Vexillum exaratum is a species of small sea snail, marine gastropod mollusk in the family Costellariidae, the ribbed miters.

==Description==
(Described as Vexillum nigritella) The shell is very elongate ovate. It is very dark brown excepting a narrow white zone which encircles the whorls immediately above the periphery. The
whorls of the protoconch are well rounded, feebly, roundly shouldered at the summit. The whorls of the teleoconch are marked by rather strong moderately broad, almost vertical axial ribs, which are eroded on the earlier whorls but of which eighteen occur upon the fourth, twenty upon the remaining whorls, of the type. In addition to the axial ribs which extend feebly to the very apex of the base on the body whorl, the entire surface is marked by fine lines of growth. The spiral sculpture consists of slightly sinuous threads which are equal and sub-equally spaced. Of these threads, eight occur between the summit and the suture on the body whorl.
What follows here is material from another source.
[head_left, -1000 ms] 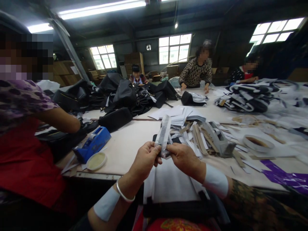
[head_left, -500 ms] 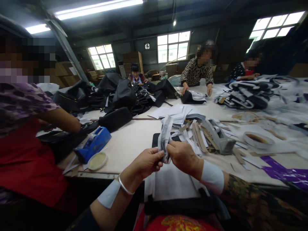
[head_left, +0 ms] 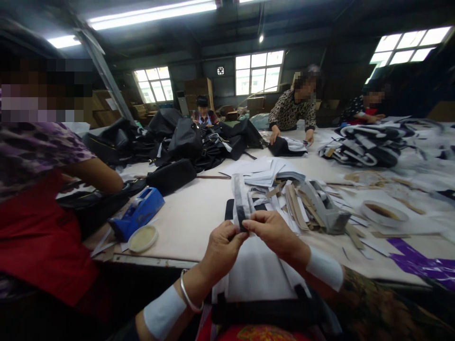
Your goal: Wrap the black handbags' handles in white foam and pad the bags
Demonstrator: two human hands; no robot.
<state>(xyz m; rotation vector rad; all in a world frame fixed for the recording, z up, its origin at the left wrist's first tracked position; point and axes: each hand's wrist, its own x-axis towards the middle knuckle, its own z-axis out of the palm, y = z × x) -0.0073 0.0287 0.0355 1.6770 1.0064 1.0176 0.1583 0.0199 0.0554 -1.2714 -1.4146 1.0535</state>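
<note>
Between my hands a black strap wrapped in white tissue paper [head_left: 241, 198] stands nearly upright above the table edge. My left hand [head_left: 224, 244] pinches its lower end from the left, thumb toward me. From the right, my right hand [head_left: 276, 233] pinches the same end, fingertips close to the left thumb. Beneath both hands, a black bag [head_left: 265, 308] with a white sheet [head_left: 258, 270] over it rests against my lap and the table edge. A flat black piece [head_left: 229, 208] lies behind the wrapped strap, partly hidden.
A blue tape dispenser [head_left: 138, 213] and a round lid [head_left: 142, 238] are at left. At right are a grey tape dispenser [head_left: 329, 208], cardboard strips [head_left: 295, 206] and a tape roll [head_left: 384, 213]. Black bags [head_left: 185, 139] pile up behind. A co-worker [head_left: 46, 180] stands close at left.
Both hands have shifted their grip on the wrapped strap's lower end, and the left hand has turned over it. The strap now leans slightly left, showing more black.
</note>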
The suture is strongly marked. The base of the shell is marked in addition to the continuations of the axial ribs on the anterior half by nine spiral threads equalling those of the spire in strength and on the anterior half by six cords, which are much stronger and more distantly
spaced, and which render their junctions with the ribs slightly nodulose. A strong tumidity encircles the base at the anterior columellar fold. The aperture is narrow. The posterior angle is acute, decidedly channeled anteriorly. The outer lip somewhat sinuous. The inner lip is reflected over and appressed to the base, provided with three oblique folds which decrease in size successively from the posterior anteriorly. The parietal wall is covered by a moderately thick callus,
which is of equal strength throughout its extent.

==Distribution==
This marine species occurs off the Philippines.